TASK ITEM:
Take the entries below and print only the lines from the one with "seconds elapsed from" through the one with "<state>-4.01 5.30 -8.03", exactly as they stand, both ends included.

EXERCISE INPUTS:
========================================
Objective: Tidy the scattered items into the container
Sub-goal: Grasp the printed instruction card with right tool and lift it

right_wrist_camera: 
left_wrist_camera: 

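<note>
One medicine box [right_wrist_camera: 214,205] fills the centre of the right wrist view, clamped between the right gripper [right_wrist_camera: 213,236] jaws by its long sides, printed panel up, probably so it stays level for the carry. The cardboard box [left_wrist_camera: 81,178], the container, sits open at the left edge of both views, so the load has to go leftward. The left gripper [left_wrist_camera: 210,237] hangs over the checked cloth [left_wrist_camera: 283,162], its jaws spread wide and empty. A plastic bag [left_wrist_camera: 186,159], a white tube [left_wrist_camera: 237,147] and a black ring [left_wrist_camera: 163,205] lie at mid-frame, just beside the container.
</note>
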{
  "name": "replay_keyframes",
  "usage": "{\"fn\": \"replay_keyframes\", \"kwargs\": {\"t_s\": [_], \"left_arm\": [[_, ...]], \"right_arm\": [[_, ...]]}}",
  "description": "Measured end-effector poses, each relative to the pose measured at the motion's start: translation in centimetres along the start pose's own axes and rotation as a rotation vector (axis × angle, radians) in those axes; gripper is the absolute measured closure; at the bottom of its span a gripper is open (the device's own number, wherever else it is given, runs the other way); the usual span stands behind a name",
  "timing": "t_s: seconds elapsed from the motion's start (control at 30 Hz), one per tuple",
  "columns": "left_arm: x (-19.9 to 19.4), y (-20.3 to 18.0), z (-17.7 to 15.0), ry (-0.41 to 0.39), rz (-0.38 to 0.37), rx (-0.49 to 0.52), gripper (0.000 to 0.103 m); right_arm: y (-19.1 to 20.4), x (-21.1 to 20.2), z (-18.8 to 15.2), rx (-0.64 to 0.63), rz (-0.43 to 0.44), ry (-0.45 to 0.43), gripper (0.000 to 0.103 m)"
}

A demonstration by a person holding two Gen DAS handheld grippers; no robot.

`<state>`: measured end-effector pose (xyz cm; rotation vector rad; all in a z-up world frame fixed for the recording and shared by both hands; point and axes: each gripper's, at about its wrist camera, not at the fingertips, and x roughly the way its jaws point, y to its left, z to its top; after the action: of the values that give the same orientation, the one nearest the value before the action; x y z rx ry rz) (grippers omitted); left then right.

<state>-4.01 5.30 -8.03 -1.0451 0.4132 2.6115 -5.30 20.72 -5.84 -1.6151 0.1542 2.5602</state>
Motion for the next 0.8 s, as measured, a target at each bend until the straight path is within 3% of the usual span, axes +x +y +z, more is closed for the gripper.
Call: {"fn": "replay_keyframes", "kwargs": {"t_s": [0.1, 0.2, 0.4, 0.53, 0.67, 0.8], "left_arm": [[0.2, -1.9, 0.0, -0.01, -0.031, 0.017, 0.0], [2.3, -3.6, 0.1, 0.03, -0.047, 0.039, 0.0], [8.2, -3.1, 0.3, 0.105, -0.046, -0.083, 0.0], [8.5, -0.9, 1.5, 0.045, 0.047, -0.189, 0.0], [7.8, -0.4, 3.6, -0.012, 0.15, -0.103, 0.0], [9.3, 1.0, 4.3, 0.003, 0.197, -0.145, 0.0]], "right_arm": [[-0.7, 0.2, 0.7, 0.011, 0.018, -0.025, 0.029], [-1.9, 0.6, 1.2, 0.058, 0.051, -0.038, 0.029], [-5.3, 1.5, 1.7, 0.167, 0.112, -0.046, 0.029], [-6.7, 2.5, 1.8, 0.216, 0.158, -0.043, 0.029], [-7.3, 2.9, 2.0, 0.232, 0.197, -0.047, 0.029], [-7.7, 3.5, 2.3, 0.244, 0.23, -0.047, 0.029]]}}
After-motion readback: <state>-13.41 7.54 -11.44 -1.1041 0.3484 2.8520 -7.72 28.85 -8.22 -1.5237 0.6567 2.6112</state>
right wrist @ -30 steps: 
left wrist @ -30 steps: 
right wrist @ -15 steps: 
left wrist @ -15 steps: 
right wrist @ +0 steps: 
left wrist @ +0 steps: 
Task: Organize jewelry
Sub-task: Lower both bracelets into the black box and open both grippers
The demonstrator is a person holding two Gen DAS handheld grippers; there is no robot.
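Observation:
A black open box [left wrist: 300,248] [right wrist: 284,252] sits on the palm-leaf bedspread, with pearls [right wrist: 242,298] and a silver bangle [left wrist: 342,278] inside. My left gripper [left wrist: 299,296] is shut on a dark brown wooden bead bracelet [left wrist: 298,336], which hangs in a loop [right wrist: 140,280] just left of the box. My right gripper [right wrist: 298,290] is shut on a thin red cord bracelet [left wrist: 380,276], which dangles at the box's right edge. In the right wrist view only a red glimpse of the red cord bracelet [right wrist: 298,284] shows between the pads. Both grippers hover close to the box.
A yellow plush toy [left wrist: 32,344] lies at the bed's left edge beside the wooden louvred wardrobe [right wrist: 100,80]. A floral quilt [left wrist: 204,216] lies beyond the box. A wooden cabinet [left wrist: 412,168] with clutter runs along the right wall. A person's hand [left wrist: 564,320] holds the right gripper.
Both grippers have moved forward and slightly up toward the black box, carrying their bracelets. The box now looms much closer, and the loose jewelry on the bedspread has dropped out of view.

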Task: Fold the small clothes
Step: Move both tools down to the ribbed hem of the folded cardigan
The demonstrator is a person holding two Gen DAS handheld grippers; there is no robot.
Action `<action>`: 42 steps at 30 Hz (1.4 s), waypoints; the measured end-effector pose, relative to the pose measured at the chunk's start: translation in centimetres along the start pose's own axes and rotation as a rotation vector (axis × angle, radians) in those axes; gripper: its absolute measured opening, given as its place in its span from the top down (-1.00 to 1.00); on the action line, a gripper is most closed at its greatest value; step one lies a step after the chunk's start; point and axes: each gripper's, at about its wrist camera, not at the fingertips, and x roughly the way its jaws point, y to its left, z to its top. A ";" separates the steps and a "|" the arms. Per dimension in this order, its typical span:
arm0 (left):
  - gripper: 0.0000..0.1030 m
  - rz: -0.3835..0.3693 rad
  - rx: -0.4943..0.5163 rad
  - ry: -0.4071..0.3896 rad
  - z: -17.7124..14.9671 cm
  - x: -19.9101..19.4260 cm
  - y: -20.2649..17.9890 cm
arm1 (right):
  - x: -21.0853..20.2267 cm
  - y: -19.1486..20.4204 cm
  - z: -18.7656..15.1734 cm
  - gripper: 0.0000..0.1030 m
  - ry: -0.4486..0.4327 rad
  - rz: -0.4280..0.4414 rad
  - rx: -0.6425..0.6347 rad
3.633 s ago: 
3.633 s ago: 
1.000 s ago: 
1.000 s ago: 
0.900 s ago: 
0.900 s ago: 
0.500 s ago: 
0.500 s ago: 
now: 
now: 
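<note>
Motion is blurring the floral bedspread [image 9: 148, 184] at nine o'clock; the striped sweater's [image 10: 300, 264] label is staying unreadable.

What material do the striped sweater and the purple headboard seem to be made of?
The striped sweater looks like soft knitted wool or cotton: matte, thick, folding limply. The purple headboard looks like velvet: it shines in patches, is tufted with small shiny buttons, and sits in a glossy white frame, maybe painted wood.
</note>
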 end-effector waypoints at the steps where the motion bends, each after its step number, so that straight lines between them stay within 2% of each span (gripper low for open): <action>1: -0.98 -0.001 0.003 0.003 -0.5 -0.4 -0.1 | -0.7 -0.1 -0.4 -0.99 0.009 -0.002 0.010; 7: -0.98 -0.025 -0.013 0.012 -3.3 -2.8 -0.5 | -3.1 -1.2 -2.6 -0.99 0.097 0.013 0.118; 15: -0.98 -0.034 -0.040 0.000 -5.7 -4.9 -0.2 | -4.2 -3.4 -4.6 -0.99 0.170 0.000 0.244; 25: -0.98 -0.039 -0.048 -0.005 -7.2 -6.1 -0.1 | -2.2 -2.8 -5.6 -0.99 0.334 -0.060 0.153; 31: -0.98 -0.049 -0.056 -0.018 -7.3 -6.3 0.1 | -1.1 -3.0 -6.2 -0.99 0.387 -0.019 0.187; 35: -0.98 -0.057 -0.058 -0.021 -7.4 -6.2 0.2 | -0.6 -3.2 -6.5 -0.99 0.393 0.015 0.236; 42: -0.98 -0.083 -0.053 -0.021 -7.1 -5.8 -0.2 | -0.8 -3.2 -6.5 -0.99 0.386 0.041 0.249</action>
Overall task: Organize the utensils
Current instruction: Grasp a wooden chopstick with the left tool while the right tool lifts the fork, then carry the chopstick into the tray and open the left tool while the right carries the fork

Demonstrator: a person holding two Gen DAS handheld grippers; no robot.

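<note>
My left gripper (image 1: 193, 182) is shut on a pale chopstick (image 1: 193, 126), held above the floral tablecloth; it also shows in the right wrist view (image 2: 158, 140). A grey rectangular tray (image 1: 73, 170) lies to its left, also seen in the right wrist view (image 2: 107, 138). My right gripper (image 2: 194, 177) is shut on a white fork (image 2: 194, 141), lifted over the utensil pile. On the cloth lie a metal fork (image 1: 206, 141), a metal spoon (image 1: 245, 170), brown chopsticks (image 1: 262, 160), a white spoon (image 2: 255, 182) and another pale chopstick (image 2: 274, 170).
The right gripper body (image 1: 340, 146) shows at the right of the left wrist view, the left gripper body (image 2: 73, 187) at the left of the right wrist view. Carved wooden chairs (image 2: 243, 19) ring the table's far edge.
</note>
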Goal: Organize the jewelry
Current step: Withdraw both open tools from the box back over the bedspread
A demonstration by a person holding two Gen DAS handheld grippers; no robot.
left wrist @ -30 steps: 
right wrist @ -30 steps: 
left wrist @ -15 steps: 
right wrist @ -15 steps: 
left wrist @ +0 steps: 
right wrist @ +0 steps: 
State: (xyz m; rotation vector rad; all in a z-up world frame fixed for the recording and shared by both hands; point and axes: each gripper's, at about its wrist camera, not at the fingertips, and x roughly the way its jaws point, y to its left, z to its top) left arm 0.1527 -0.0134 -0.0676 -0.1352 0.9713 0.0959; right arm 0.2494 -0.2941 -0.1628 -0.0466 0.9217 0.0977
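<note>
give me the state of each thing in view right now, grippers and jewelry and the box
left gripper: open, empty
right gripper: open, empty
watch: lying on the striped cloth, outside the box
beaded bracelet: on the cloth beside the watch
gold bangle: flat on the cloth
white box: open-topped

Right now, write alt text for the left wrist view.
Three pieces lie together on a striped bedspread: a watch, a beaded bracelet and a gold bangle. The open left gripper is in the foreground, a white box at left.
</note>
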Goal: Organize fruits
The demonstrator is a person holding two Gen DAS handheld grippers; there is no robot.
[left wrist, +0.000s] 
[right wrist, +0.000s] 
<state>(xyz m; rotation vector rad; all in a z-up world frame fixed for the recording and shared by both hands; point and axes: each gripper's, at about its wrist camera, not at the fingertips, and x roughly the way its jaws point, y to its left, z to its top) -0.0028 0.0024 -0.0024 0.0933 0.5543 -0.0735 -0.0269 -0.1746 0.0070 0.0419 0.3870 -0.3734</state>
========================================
ANSWER TO THE EXERCISE:
  "timing": "t_s: seconds elapsed from the motion's start (control at 30 Hz), one per tuple",
  "columns": "left_arm: x (-19.9 to 19.4), y (-20.3 to 18.0), z (-17.7 to 15.0), ry (-0.41 to 0.39), rz (-0.38 to 0.37), rx (-0.49 to 0.52), gripper (0.000 to 0.103 m); right_arm: y (-19.1 to 20.4), x (-21.1 to 20.2), z (-18.8 to 15.2), rx (-0.64 to 0.63), rz (-0.43 to 0.44), ry (-0.45 to 0.43), gripper (0.000 to 0.103 m)"
}

A demonstration by a person holding two Gen DAS handheld grippers; no robot.

`<state>`: measured end-effector pose (xyz cm; rotation vector rad; all in a z-up world frame fixed for the recording and shared by both hands; point and axes: each gripper's, at about its wrist camera, not at the fingertips, and x roughly the way its jaws point, y to its left, z to its top; after the action: of the values that give the same orientation, the one nearest the value before the action; x y z rx ry rz) (grippers omitted); left then right.

<state>-4.01 5.30 -8.03 -1.0451 0.4132 2.6115 -5.30 20.72 -5.84 -1.6151 0.1542 2.5602</state>

No additional output is expected for this exercise.